Teachers claim Education Secretary David Blunkett's proposals to pay teachers according to the academic performance of their children are unworkable and unfair.
The local branch of the National Union of Teachers (NUT) has been campaigning hard against the plans and local MP Hilton Dawson has gone against the Government and backed the teachers.
Brian Penney of the NUT said: "Performance related pay was abandoned as unworkable back in 1895! Yet, here we are in 1999 with a Labour Government trying to introduce something that even the Tories didn't dare do. Children are different, classes are different and schools are different - there's no objective way of finding a uniform criteria with which to fairly assess the performance of individuals. Schools are supposed to be supportive, co-operative places to learn but this measure will be divisive. Not only that, but it's also hugely bureaucratic and places another unnecessary burden on schools."

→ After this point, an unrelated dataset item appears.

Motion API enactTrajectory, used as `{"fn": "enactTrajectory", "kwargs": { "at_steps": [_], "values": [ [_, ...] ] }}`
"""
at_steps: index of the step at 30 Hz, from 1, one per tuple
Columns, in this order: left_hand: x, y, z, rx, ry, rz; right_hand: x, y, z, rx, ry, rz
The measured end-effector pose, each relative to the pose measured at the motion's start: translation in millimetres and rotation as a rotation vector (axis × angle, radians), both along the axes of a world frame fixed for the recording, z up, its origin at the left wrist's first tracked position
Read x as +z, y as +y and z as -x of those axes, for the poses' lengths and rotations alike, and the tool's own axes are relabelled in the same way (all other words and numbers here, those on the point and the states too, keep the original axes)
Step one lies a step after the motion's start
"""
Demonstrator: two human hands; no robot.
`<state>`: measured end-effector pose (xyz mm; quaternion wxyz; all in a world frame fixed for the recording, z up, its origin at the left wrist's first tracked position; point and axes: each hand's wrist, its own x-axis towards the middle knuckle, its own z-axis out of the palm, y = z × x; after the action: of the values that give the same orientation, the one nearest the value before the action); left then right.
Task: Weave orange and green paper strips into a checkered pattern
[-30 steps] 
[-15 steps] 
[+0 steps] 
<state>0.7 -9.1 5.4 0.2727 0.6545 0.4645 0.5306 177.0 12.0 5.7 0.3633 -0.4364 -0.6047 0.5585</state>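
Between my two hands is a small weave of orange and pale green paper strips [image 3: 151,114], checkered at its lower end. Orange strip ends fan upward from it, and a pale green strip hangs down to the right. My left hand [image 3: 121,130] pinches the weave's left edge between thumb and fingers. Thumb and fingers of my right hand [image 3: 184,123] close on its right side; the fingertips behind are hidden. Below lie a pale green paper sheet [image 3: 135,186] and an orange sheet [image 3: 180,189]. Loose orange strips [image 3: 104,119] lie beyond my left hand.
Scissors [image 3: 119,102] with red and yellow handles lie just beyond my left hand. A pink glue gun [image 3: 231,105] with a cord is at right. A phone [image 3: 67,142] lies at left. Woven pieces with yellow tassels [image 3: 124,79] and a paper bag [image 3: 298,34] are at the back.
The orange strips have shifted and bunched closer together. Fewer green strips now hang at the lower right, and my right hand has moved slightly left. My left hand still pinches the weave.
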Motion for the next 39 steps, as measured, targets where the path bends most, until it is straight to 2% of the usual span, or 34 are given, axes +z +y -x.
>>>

David Blunkett believes creating highly paid "super teachers" would act as an incentive to the profession and increase standards.
But even local Labour MP Hilton Dawson has criticised the plans.
He has written to the Education Secretary saying: "I oppose linking pay to performance because I consider it complex professional work which cannot be reduced to simple monetary values.
I'm also concerned that it would be difficult to reward people fairly by trying to compare their work with very different children in different situations and because I feel that the system would add to the existing bureaucratic burden on head teachers."